La voix grave d’Hugo Salveta, le responsable des mineurs, rompit le silence. Il se leva et écrasa son énorme poing sur la lourde table en chêne qui grinça sous le coup.
— Si c’est une blague, elle est de très mauvais goût ! répéta-t-il encore plus fort, faisant sursauter les personnes autour de lui.
— Je crains que non, répondit le capitaine.
— Mais dites-moi que je rêve… C’est un véritable cauchemar ! hurla-t-il à nouveau.
— Je vous demanderais de baisser d’un ton, monsieur Salveta. Nous sommes réunis ici pour trouver des solutions et non pour exprimer notre mécontentement ! répliqua le capitaine.
Le gaillard fit reculer son fauteuil et partit au fond de la salle se calmer.
— Vous nous garantissez que vos données sont fiables Capitaine et qu’aucune erreur n’est envisageable ? se risqua à dire Jessica Chan, la responsable médicale.
— Vous pouvez me croire sur parole, chère Jessica et même vérifier par vous-même à travers les hublots du vaisseau.

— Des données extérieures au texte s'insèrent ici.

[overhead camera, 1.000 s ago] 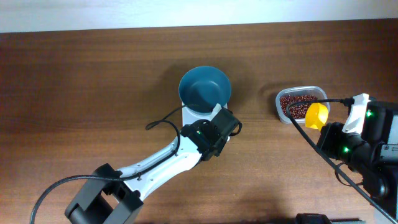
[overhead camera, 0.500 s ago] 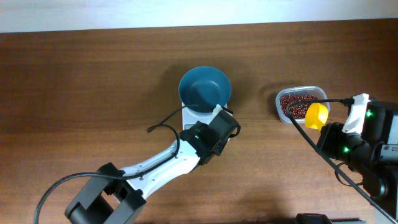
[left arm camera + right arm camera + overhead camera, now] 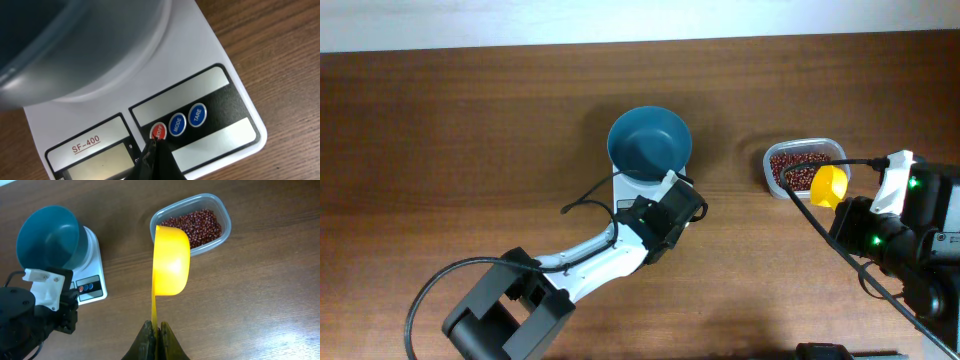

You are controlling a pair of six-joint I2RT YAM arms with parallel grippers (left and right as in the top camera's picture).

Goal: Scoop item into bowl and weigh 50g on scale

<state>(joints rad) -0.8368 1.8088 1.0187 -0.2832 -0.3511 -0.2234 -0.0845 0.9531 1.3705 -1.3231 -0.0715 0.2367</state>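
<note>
On L wrist cam only, closed L hand (image 3: 154, 152) at scale's (image 3: 200, 50) red button (image 3: 159, 131); R hand (image 3: 155, 330) clamps scoop (image 3: 170, 260).

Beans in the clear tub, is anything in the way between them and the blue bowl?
Nothing visible. Only bare table lies between the beans and the bowl; the left gripper is at the front buttons of the scale, off that path.

left arm (image 3: 582, 262): white links, black joints, looped black cable (image 3: 585, 201), green led (image 3: 629, 208). right arm (image 3: 905, 245): black, white bracket (image 3: 893, 186), green leds (image 3: 873, 240). left gripper (image 3: 152, 148), right gripper (image 3: 155, 329): black.
</note>
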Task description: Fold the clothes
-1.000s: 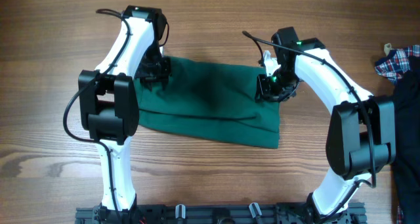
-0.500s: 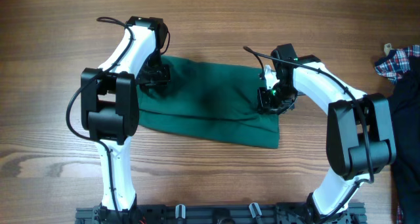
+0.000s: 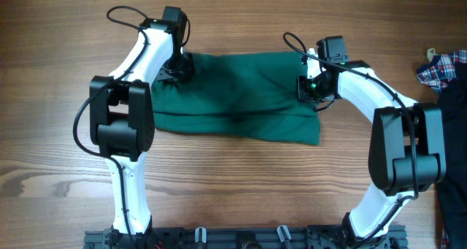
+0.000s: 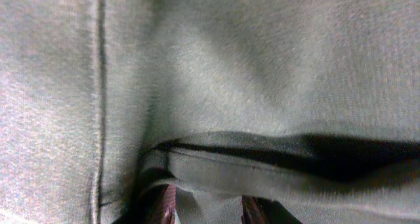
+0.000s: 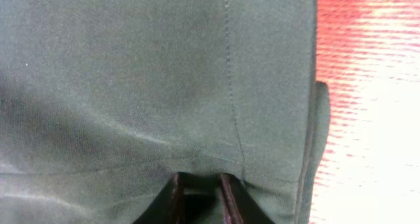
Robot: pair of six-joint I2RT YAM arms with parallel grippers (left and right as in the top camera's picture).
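So the clothes (image 3: 241,96) lie flat-ish mid-desk (image 3: 233,190), one dark green piece stretched left to right. The left claw (image 3: 177,65) is on its far-left corner and the right claw (image 3: 309,88) is on the right edge near the far corner. Both are squeezed down narrow and pinching fabric, and in the wrist views the cloth bunches right at the fingers (image 4: 161,207). My guess is they grab both far ends so the far edge lifts as one straight line and can be carried over to the near edge. There's plenty of bare wood on the far and near sides. The plaid cloth (image 3: 442,66) and black garment (image 3: 454,125) sit well off to the right, out of the way. One thing to watch is the arms flanking the cloth.
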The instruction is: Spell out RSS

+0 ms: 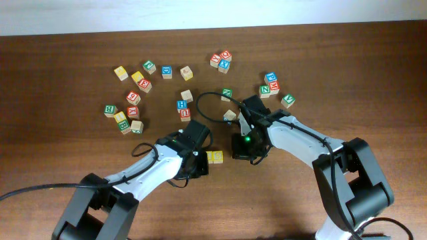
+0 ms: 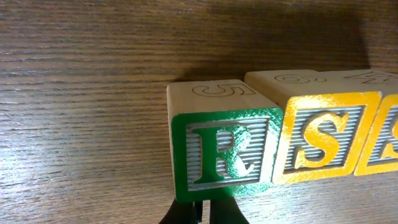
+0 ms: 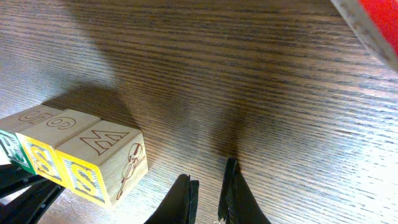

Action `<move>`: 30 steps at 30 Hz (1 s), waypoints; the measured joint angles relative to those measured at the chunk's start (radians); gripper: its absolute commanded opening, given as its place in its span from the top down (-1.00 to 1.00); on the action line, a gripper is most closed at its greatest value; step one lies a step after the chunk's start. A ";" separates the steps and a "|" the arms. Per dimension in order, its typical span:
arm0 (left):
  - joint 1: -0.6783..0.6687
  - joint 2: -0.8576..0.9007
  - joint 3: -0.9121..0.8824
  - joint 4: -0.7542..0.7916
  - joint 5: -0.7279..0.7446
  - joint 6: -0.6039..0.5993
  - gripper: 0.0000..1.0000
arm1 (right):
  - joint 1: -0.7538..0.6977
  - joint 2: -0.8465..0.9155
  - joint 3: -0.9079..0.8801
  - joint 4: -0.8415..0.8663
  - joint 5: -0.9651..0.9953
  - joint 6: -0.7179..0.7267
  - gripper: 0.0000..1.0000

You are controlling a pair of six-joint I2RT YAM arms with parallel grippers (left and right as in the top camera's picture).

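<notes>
In the left wrist view three cubes stand in a touching row on the wooden table. They are the green R cube [image 2: 221,152], a yellow S cube [image 2: 323,140] and a second yellow S cube [image 2: 385,137] cut off at the right edge. My left gripper [image 2: 205,214] is shut and empty, with its tips against the R cube's front. In the right wrist view the same row shows at the left, with the end S cube [image 3: 102,165] nearest. My right gripper [image 3: 208,193] is nearly shut and empty, just right of it. In the overhead view one yellow cube [image 1: 215,157] shows between the left gripper [image 1: 198,160] and the right gripper [image 1: 241,150].
Loose letter cubes lie farther back: a group at the left [image 1: 130,100], a few in the middle [image 1: 183,103], one near my right arm [image 1: 230,115], and groups at the right [image 1: 273,87] and top [image 1: 220,60]. A red-faced cube [image 3: 379,25] is close at the upper right.
</notes>
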 measured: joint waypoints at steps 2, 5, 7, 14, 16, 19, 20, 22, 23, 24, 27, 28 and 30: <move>0.000 0.000 0.000 0.000 0.000 0.000 1.00 | 0.000 0.000 0.000 0.000 0.000 0.000 0.81; 0.000 0.000 0.000 0.000 -0.001 0.000 1.00 | 0.000 0.000 0.000 0.000 0.000 0.000 0.81; 0.000 0.000 0.000 0.000 -0.001 0.000 1.00 | 0.000 0.000 0.000 0.000 0.000 0.000 0.81; 0.000 0.000 0.000 0.005 -0.004 0.000 1.00 | 0.000 0.000 0.000 0.000 0.000 0.000 0.81; 0.000 0.000 0.000 0.005 -0.004 0.000 1.00 | 0.000 0.000 0.000 0.000 0.000 0.000 0.81; 0.000 0.000 0.000 0.008 -0.004 0.000 1.00 | 0.000 0.000 0.000 0.000 0.000 0.000 0.81; 0.000 0.000 0.000 0.008 -0.004 0.000 1.00 | 0.000 0.000 0.000 0.000 0.000 0.000 0.81; 0.000 0.000 0.000 0.012 -0.004 0.000 1.00 | 0.000 0.000 0.000 0.000 0.000 0.000 0.81; 0.000 0.000 0.000 0.014 -0.004 0.000 1.00 | 0.000 0.000 0.000 0.000 0.000 0.000 0.81; 0.000 0.000 0.000 0.015 -0.004 0.000 1.00 | 0.000 0.000 0.000 0.000 0.000 0.000 0.81; 0.000 0.000 0.000 0.015 -0.004 0.000 1.00 | 0.000 0.000 0.000 0.000 0.000 0.000 0.81; 0.000 0.000 0.000 0.015 -0.004 0.000 1.00 | 0.000 0.000 0.000 0.000 0.000 0.000 0.81; 0.000 0.000 0.000 0.015 -0.004 0.000 1.00 | 0.000 0.000 0.000 0.000 0.000 0.000 0.81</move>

Nous nous dirigeons vers une étoile jaune-blanche de la taille de notre soleil et non d’une naine rouge, comme celle où gravite Terra 912-VK… Et j’en suis le premier navré, répondit le capitaine.
Du fond de la salle, Hugo revint à la charge :
— J’ai pour plus de vingt-trois tonnes de matériel de minage dans les cales de ce vaisseau et vous me dites qu’on est perdus au milieu de nulle part… et qu’il n’y a plus de mine ni de minerai à extraire ? C’est bien ça ?
— Je vous dis, monsieur Hugo, qu’on a la chance d’être encore vivants et que notre situation est assurée pour les quarante-sept jours qui arrivent. Puis… le capitaine n’ajouta pas un mot.
Se tournant vers l’homme en costume, Hugo devint menaçant :
— J’espère que vous nous garantissez bien nos primes, monsieur Stanford et l’ensemble des rémunérations contractuelles ?
— Mais cela va sans dire, répondit Standford. Vous acceptez les chèques ?
L’homme resta interloqué. Que voulait-il dire ? Le capitaine reprit la parole.
— Mon cher ami, vous serez surpris d’apprendre qu’à l’heure où je vous parle, le plus riche d’entre nous n’est autre que le quartier-maître Simonin ! L’heureux homme qui a la responsabilité de nos réserves de nourriture. Inutile de vous dire qu’il est détenteur de ce qui a le plus de valeur à plusieurs Années-lumière à la ronde !
S’approchant du soldat de la Space-Legion, le capitaine poursuivit :
— Et dans quarante-sept jours… Je vous encourage d’être l’ami de cet homme, qui aura eu la sage précaution de préserver ses munitions en cas de besoin ! (Se retournant vers Hugo) Voyez-vous, cher Hugo, dans notre situation, l’argent n’a officiellement plus aucune valeur !
L’homme se laissa glisser le long de la bibliothèque et s’assit sur le sol en se cognant la tête contre le mur. Il était dépité.
— Craignez-vous des exactions une fois la nouvelle ébruitée ? demanda Samuel Bloom, responsable du génie civil.
— Bien sûr que non. Nous sommes entre gens civilisés et de bonne compagnie. Sur ce vaisseau, je représente l’autorité et la Space-Légion est là pour maintenir l’ordre, cela, pour quarante-sept jours encore. Nous avons ce laps de temps pour donner un but et un avenir à tout le monde. Comme il est de coutume, ce soir aura lieu le banquet de décryogénisation. Nous n’avons aucun mort à déplorer, autant le fêter. Je profiterai de cet instant, où chacun attendra un discours de ma part, pour annoncer notre situation. Je vous demande donc d’attendre ma déclaration pour prendre le relai et rassurer votre entourage. Nous n’avons pas dit notre dernier mot !
Le capitaine exposa encore pendant plus d’une heure les points importants à avoir en tête avant toute décision. Leur point fort restait la qualité des équipements présents sur le vaisseau et surtout, les aptitudes et le professionnalisme des colons. En fin de compte, ces gens ne demandaient qu’à reconstruire leur vie sur une planète à l’écosystème compatible avec la vie humaine.
Sur ces paroles pleines de bon sens, les responsables civils des colons repartirent dans leur quartier avec la ferme intention de trouver les ressources nécessaires afin de relever le défi qu’imposait leur tragédie.